== Your task ==
Would you give the listing back word for word once its pictures are removed?

== Source material ==
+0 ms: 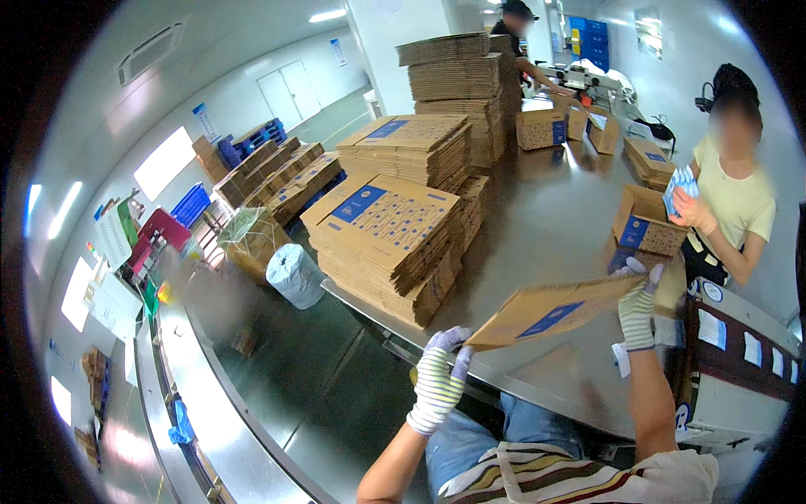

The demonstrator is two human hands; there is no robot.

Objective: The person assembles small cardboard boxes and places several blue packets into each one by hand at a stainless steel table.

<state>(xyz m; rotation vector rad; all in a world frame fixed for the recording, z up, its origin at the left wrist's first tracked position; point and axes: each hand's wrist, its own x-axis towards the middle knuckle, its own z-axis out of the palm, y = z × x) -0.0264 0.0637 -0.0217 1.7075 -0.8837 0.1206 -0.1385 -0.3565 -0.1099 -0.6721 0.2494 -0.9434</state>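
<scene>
A flattened cardboard box (550, 312), brown with a blue printed panel, is held between my two hands over the near edge of the metal table (537, 227). My left hand (440, 370), in a striped knit glove, is closed on its left corner. At its right end my right hand (638, 302), gloved alike, grips the edge with the thumb and fingers. Just beyond my left hand rises a stack of flat cardboard boxes (390, 223) with blue panels. Beyond my right hand stands an open cardboard box (646, 220).
On the right a co-worker (739, 181) holds blue-and-white packets (680, 189) above the open box. Another person (514, 42) works at the far end near several open boxes. A conveyor (739, 336) with white packets runs at the right. Tall carton stacks (453, 92) stand farther back.
</scene>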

== Task solution ==
+0 ms: 

The demonstrator is two human hands; there is no robot.

Objective: The person assembles small cardboard boxes and places several blue packets into each one by hand at a stainless steel table.

<state>(xyz m; rotation vector rad; all in a world frame fixed for the recording, z up, its origin at the left wrist's first tracked position; point and axes: each hand's wrist, its own x-axis towards the middle knuckle, its own z-axis out of the palm, y = z × x) -0.0264 0.0637 -0.0217 1.7075 -0.8837 0.1206 -0.1385 -0.3565 -0.1099 -0.6721 0.2494 -0.9434</state>
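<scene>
A flattened cardboard box (550, 312), brown with a blue printed panel, is held between my two hands over the near edge of the metal table (537, 227). My left hand (440, 370), in a striped knit glove, is closed on its left corner. At its right end my right hand (638, 302), gloved alike, grips the edge with the thumb and fingers. Just beyond my left hand rises a stack of flat cardboard boxes (390, 223) with blue panels. Beyond my right hand stands an open cardboard box (646, 220).
On the right a co-worker (739, 181) holds blue-and-white packets (680, 189) above the open box. Another person (514, 42) works at the far end near several open boxes. A conveyor (739, 336) with white packets runs at the right. Tall carton stacks (453, 92) stand farther back.
</scene>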

No further work remains on this exercise.